La rinuncia a una precisa architettura a favore del rigoglio della materia morale o di una franca e diretta concretezza nel narrare costituiscono il merito principale del Brancaleone, per il quale anche l'ascrizione alla tradizione esopiana e il richiamo alla produzione novellistica del secolo XVI restano un inquadramento piuttosto generico (così per Le piacevoli notti di G. Straparola e per La prima veste dei discorsi degli animali di A. Firenzuola), nonostante i legami intertestuali che è possibile rintracciare. Il G. spazia inoltre con una certa avvertita scaltrezza nel panorama della pubblicistica cinquecentesca di materia memorialistica, faceta, apoftegmatica, paremiologica, compilativa di vario genere, disponibile a una ricettazione duttile e varia. Nell'utilizzare questi precedenti, il Brancaleone sembra riservare più di una sorpresa, anche se va tenuto presente che si tratta quasi sempre di materiale adespoto, che si sottrae all'identificazione di fonti certe. Per esempio, nel capitolo XXVIII il Di Francia (II, p. 130) segnalava l'utilizzo della quinta novella dei Vari componimenti (Venezia, G. Giolito, 1552) di uno scrittore compromesso con gli ambienti dell'evangelismo italiano del Cinquecento come O. Lando, mentre Bragantini (p. 184) rileva la presenza del tema nella letteratura fisiologica cinque-secentesca; il capitolo IX, 2 ha come fonte le Ore di ricreazione di Lodovico Guicciardini, utilizzate nell'edizione piratesca di F. Sansovino (Detti e fatti piacevoli e gravi…, Venezia 1565, più volte ristampata). Nel Proemio (pp. 20 s.) si legge un elenco di elogi paradossali che corrisponde, senza gli errori che il G. vi infila, a quello dato da Erasmo da Rotterdam nella dedica dell'Encomium morias e la prima novella del capitolo XII ha un precedente nel colloquium erasmiano Convivum fabulosum.

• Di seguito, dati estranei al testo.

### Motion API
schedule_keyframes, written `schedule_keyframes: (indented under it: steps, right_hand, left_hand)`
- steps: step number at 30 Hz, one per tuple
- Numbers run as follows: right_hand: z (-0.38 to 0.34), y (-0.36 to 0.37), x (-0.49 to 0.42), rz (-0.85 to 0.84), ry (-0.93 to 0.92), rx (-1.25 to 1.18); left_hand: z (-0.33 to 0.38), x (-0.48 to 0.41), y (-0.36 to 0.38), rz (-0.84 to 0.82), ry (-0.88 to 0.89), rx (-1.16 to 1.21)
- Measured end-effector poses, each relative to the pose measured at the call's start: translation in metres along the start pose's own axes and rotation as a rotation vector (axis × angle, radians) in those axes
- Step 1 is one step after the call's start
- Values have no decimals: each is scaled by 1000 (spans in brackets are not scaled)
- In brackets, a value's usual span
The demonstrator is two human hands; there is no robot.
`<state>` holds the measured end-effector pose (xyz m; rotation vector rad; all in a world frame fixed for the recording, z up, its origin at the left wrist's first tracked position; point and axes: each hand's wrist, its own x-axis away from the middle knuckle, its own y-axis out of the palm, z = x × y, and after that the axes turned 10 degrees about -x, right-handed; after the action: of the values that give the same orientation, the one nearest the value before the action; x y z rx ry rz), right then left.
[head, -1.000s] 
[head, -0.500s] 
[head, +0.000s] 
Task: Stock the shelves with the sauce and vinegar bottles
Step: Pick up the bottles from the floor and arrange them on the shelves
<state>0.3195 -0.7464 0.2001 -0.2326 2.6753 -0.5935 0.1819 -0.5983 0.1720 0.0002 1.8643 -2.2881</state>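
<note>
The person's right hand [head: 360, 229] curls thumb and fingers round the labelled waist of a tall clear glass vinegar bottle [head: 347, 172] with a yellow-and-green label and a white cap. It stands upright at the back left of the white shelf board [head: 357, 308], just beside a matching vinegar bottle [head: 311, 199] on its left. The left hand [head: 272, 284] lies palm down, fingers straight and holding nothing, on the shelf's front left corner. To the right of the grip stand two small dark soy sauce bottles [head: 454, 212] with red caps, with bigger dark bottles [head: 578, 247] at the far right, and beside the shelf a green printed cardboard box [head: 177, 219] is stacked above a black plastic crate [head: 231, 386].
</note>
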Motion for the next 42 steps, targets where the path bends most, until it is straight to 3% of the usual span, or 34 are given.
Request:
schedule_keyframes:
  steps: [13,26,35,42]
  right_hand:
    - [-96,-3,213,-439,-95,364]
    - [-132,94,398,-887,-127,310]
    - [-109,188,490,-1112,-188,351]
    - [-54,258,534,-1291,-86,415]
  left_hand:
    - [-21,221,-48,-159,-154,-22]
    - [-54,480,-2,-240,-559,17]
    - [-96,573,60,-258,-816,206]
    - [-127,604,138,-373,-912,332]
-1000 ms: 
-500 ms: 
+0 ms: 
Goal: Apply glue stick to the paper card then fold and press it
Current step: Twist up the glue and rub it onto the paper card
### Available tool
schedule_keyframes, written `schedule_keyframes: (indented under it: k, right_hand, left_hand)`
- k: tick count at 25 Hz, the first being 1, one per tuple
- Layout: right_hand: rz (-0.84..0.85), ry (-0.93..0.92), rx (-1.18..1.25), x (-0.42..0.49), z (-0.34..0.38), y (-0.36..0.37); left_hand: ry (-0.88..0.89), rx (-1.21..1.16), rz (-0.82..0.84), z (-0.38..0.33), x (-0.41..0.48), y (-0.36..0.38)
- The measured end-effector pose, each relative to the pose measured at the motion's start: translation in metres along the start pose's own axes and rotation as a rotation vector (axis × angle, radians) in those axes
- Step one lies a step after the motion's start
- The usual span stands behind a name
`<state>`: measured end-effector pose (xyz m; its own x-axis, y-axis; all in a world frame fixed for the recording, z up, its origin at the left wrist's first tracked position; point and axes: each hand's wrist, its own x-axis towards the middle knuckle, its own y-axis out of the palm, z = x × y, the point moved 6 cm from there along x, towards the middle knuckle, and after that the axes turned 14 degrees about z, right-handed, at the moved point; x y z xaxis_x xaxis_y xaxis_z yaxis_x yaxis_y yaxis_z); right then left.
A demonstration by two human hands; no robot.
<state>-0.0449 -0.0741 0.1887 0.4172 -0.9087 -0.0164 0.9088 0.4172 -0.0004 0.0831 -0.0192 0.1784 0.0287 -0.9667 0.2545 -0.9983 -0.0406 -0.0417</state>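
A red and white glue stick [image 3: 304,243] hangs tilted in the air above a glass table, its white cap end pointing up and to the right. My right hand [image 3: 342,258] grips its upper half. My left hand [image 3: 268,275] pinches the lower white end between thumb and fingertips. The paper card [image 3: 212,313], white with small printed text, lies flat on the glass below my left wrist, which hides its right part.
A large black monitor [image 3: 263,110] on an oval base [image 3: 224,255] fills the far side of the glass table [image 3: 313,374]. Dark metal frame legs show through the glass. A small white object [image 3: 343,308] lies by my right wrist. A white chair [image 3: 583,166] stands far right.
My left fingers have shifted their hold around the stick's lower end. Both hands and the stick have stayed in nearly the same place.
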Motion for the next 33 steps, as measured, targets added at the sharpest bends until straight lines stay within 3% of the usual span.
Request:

Fonti e Bibl.: G. Borsieri, Il supplimento della nobiltà di Milano, Milano 1619, p. 36; F. Picinelli, Ateneo dei letterati milanesi, Milano 1670, pp. 321 s.; B. Corte, Notizie istoriche intorno a' medici scrittori milanesi, Milano 1718, pp. 131-133; F. Argelati, Bibliotheca scriptorum Mediolanensium, I, 2, Mediolani 1745, coll. 693-696; F.S. Quadrio, Della storia, e della ragione d'ogni poesia, VI, Bologna 1752, p. 399; L. Di Francia, Novellistica, II, Milano 1925, pp. 126-130; G. Casati, Il primo biografo di s. Carlo, in Echi di s. Carlo Borromeo, VI (1° sett. 1937), pp. 188-193; R. Ceserani, Besozzi, Antonio Giorgio, in Diz. biografico degli Italiani, IX, Roma 1967, pp. 671 s.; C. Marcora, La storiografia dal 1584 al 1789, in S. Carlo e il suo tempo. Atti del Convegno internazionale nel IV centenario della morte, Milano… 1984, I, Roma 1986, pp. 37-75; R. Bragantini, Favole della politica: il "Brancaleone" riattribuito, in Rivista di letteratura italiana, X (1992), pp. 137-171; C. Marcora, Il Collegio dei dottori e la Congregazione dei conservatori, in Storia dell'Ambrosiana. Il Seicento, Milano 1992, pp. 194 s.; I. Chiesa, Vita di Carlo Bascapè, barnabita e vescovo di Novara (1550-1615), a cura di S. Pagano, Firenze 1993, pp. 551-553.